Thrombin has a dual role in ECs, and its low concentrations have beneficial effects on endothelial function, controlling the equilibrium of hemostasis-hemorrhage (García et al., 2015). Complete inhibition of thrombin on ECs with dabigatran compromises the endothelium (Smeda et al., 2022). Instead, FXa inhibitors function upstream in the coagulation cascade and may not block the low constitutive expression of thrombin, which is pivotal for ECs function. Furthermore, dabigatran appears to possess biphasic actions, promoting proinflammatory stimuli at very low concentrations, whereas FXa inhibitors do not have this function (Ellinghaus et al., 2016). Besides, very high doses of thrombin-bound dabigatran stabilized PAR-1 membrane expression and modulated its function (Chen et al., 2015). Concurrently, the thrombin-induced inflammatory response was enhanced by an FXa inhibitor (Papadaki et al., 2020), whereas FXa inhibitors do not fully suppress thrombin generation, enabling the activation of APC (von Drygalski et al., 2020). Previous studies have shown that direct thrombin inhibitors, such as dabigatran and melagatran, but not FXa inhibitors, enhance thrombin generation and hypercoagulability via thrombin-induced negative-feedback system through inhibition of the protein C system (Furugohri et al., 2011; Perzborn et al., 2014; Furugohri and Morishima, 2015).
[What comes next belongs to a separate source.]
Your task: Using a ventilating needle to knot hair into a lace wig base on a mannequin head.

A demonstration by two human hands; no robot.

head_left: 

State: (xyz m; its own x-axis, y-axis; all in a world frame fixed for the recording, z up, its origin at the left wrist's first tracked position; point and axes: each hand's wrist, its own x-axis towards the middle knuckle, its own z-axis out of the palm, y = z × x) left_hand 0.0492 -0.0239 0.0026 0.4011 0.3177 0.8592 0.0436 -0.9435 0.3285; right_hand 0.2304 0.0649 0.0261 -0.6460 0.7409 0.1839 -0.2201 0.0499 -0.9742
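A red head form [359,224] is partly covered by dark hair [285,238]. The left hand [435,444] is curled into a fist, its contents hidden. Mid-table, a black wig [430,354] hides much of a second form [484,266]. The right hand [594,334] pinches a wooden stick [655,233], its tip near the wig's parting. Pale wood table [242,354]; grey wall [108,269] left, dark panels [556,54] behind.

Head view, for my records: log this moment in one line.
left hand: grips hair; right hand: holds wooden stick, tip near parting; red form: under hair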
Both negative effects of dabigatran on ECs suggest that maintaining a delicate balance of thrombin activity is crucial for endothelial function. DOACs may have distinct effects on thrombin expression, endothelial function, and coagulation regulation, necessitating further investigation.
Furthermore, the angiogenic effects of DOACs on ECs are inconsistent. Three distinct studies using FXa inhibitors have documented increased tube formation, leading to improved angiogenesis (Lange et al., 2014; Wu et al., 2015; Almengló et al., 2020). In contrast, dabigatran, a direct thrombin inhibitor, was found to cause decreased tube formation (Vianello et al., 2016). This interesting observation deserves further study.
Some differences between DOACs in ECs have also been observed in relation to their effect on migration. The study by Shi et al. (2018) reported that rivaroxaban reduced FXA- and LPS-induced migration in HUVECs (Shi et al., 2018). Similarly, edoxaban neutralized FXa-induced migration of HUVECs (Almengló et al., 2020). In contrast, in hyperglycemia-suppressed EPCs, migration was slowed, and the addition of rivaroxaban enhanced migration (Wu et al., 2015). Also, in non-induced HUVECs, Álvarez et al. reported enhanced migration after rivaroxaban treatment (Álvarez et al., 2018). Although there are conflicting findings on the wound-healing abilities of FXa inhibitors, it seems that DOACs can counteract the effects of stimulants.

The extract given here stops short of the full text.